Back-of-the-envelope cost of extra data :-)

Robert Elz kre at munnari.OZ.AU
Wed May 4 20:25:14 UTC 2005


    Date:        Wed, 4 May 2005 12:09:51 -0400 
    From:        "Olson, Arthur David (NIH/NCI)" <olsona at dc37a.nci.nih.gov>
    Message-ID:  <75DDD376F2B6B546B722398AC161106C7403FA at nihexchange2.nih.gov>

  | Maximum total cost: 650 million computers * three twentieths of a cent:
  | $975,000 (ulp!)

Why do we need to spend that much?   I'm confused.   At first I thought the
400 years in advance stuff was as far as we wanted to predict he future
(and shouldn't the code be generating "stardate 1603.8" by then anyway?)

But then I saw some reference to what happens after the 400 years, where
the rules are to be condensed into an algorithm (kind of like the posix
string) and then any future time constructed from that.    The conversion 
generated is fantasy, we all know that, but that isn't the point of this mail.

If at some future point the code is going to switch from the tables, to an
algorithmic conversion, why bloat the tables by including so much speculative
future data?   We know that none of us is able to predict the rules with any
accuracy more than a year or two in advance in the best case - for many, we
can't even keep in advance of the changes.

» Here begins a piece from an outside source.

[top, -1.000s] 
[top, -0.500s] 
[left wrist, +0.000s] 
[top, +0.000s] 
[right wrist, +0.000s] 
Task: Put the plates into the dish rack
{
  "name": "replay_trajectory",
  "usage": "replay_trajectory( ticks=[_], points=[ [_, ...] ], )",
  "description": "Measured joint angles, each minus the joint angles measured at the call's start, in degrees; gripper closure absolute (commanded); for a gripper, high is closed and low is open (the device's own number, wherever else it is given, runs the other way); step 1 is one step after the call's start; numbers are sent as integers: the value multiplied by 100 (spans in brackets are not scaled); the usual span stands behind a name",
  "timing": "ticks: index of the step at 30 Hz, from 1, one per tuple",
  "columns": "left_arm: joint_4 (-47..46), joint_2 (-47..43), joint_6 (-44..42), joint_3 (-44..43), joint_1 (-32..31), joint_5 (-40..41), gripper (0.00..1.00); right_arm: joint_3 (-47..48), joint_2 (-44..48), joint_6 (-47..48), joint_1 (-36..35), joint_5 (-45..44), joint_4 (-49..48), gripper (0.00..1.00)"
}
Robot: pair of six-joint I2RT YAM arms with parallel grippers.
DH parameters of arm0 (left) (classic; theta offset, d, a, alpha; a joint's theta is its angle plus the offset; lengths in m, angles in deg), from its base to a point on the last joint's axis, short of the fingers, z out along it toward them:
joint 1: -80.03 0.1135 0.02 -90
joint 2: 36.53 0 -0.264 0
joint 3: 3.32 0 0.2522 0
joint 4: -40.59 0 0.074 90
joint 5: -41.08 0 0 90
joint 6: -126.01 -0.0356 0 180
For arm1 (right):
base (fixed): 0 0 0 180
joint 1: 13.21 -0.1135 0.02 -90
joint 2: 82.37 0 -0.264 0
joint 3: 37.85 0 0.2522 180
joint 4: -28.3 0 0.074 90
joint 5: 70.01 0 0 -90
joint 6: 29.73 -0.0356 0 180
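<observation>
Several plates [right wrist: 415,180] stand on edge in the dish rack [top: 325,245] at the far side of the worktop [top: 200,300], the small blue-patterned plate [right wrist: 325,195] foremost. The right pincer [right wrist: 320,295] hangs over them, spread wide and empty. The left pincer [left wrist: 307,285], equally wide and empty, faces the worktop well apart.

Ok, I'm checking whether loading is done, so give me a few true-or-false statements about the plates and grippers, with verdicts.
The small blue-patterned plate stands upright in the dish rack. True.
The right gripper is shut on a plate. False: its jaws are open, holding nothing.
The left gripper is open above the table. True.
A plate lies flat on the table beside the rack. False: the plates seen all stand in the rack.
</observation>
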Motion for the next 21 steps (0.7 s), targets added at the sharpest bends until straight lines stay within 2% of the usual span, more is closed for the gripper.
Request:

If that algorithmic conversion is to happen, why not have it kick in much 
closer to now - say 20 years in advance, instead of 400 (and yes, even
earlier than the old format zone files ran out of table data).   The 
conversions all a combination of smoke, mirrors, and superstition out there
anyway.

If the rules change (or rather, when the rules change) people need new
zone files anyway, if they don't change, there's no reason the algorithmic
conversion can't keep on being used, way out into the time when it is
being used for current & even past time conversions (it may be slower,
but anyone who cares can just update their zone tables).